Please state how many lines of the listing contain the word "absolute", giving the number by itself.

[[ GIVEN MATERIAL open ]]

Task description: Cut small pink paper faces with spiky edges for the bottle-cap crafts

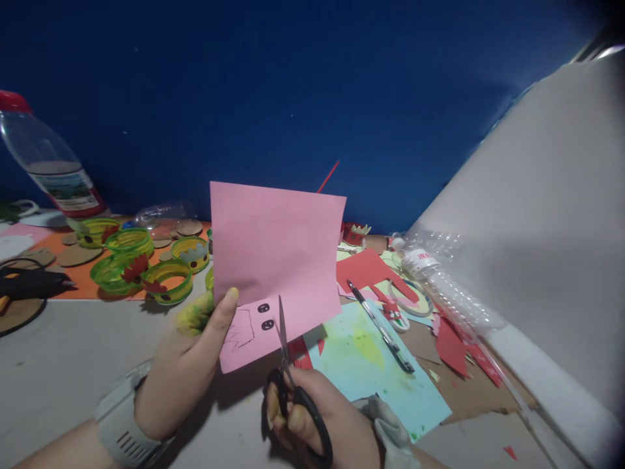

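Observation:
My left hand (195, 345) grips a sheet of pink paper (278, 247) by its lower left edge, thumb on the front and fingers behind. Eyes and a jagged crown-like outline are drawn in black on the sheet's lower left part. In my right hand (327, 410) are black-handled scissors (284, 345), with fingers through the loops. Their blades point up and stand parted at the paper's lower edge, just right of the drawn eyes. Yellow-green stains show on the fingers of both hands.
Green and yellow rings (168, 280) with paper crowns stand on an orange sheet at left, near a red-capped bottle (63, 169). At right lie a pen (381, 326) on a light blue sheet (342, 365), red paper scraps (452, 345) and a clear plastic bottle (449, 290).

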Available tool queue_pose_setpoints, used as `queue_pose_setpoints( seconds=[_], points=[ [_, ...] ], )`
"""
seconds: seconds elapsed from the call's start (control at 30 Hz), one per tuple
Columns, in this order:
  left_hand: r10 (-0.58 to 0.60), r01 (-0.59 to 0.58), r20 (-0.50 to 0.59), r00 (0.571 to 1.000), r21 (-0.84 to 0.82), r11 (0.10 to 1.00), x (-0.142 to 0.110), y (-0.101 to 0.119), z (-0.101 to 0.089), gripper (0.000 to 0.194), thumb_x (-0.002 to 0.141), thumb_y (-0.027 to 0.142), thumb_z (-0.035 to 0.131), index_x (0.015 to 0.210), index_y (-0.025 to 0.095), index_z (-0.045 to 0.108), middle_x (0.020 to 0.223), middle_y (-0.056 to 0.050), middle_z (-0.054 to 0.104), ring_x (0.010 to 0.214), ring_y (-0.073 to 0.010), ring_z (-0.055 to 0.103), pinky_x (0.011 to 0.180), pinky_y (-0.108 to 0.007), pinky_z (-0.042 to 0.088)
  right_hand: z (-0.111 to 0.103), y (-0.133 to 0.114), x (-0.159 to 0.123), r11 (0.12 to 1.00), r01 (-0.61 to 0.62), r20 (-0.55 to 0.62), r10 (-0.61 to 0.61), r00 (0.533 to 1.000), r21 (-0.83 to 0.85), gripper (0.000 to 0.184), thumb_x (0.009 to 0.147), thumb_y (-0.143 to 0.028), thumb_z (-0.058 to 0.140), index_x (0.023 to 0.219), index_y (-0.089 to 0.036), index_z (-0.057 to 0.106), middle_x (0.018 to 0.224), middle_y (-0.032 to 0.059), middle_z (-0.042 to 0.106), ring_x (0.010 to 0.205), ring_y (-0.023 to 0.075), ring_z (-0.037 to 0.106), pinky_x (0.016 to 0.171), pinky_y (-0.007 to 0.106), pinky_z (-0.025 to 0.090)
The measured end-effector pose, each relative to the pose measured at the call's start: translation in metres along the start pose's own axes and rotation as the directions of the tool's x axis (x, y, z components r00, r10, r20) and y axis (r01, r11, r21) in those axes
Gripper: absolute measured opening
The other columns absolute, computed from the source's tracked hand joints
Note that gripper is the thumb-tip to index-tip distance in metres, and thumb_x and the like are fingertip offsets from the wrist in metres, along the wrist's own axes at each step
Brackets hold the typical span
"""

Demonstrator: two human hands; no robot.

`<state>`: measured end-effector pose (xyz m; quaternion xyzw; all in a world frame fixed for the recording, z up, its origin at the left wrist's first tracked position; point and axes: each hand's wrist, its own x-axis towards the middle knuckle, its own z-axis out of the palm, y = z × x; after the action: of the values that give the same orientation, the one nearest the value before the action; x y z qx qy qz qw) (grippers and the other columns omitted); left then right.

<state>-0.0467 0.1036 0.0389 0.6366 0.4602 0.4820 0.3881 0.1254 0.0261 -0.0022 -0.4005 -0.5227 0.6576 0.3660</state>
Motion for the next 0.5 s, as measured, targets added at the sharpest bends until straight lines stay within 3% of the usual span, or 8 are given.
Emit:
queue_pose_setpoints(
  seconds=[0.07,0.2,0.27,0.5],
  points=[
    [-0.01,0.01,-0.014,1.0,0.001,1.0,-0.0003,0.0,0.0001,0.029,0.093,0.048,0.053,0.091,0.025,0.069,0.071,0.0,0.065,0.068,-0.0155,0.061,0.062,-0.025,0.051,-0.0001,0.0009,0.0007,1.0,0.004,-0.004,-0.004,1.0,0.016,0.061,0.074,-0.078,0.058,0.076,-0.017,0.053,0.059,-0.0041,0.046,0.05,0.0078,0.037,0.042,0.02,0.026],
    [-0.011,0.01,-0.037,0.999,-0.025,1.0,0.0008,-0.0007,0.001,0.03,0.091,0.049,0.055,0.108,0.028,0.069,0.106,-0.002,0.071,0.094,-0.0175,0.065,0.089,-0.028,0.052,0.0003,0.0038,0.0032,0.997,-0.009,-0.048,0.013,0.999,0.075,0.061,0.071,-0.076,0.063,0.072,-0.016,0.053,0.055,-0.0051,0.046,0.047,0.0073,0.037,0.042,0.02,0.026],
    [-0.02,0.019,-0.038,0.999,-0.027,0.999,0.0012,-0.0006,0.0014,0.031,0.091,0.049,0.055,0.109,0.028,0.069,0.115,-0.002,0.069,0.1,-0.0182,0.064,0.096,-0.03,0.05,0.0006,0.0055,0.0043,0.995,-0.018,-0.053,0.023,0.998,0.094,0.061,0.07,-0.076,0.065,0.072,-0.016,0.053,0.054,-0.0051,0.046,0.046,0.007,0.038,0.042,0.019,0.026],
    [-0.029,0.027,-0.042,0.999,-0.027,0.999,-0.0001,0.0009,0.0016,0.032,0.091,0.05,0.055,0.106,0.026,0.07,0.106,-0.002,0.072,0.091,-0.0182,0.067,0.085,-0.029,0.055,0.0013,0.0093,0.0048,0.992,-0.019,-0.077,0.029,0.997,0.127,0.06,0.066,-0.073,0.07,0.07,-0.015,0.054,0.051,-0.0067,0.045,0.044,0.0059,0.037,0.041,0.019,0.026]
  ],
)
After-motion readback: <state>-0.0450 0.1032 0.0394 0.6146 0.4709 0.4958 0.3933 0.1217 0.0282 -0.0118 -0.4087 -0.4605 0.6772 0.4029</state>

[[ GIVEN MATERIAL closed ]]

**EXERCISE SOLUTION:**
2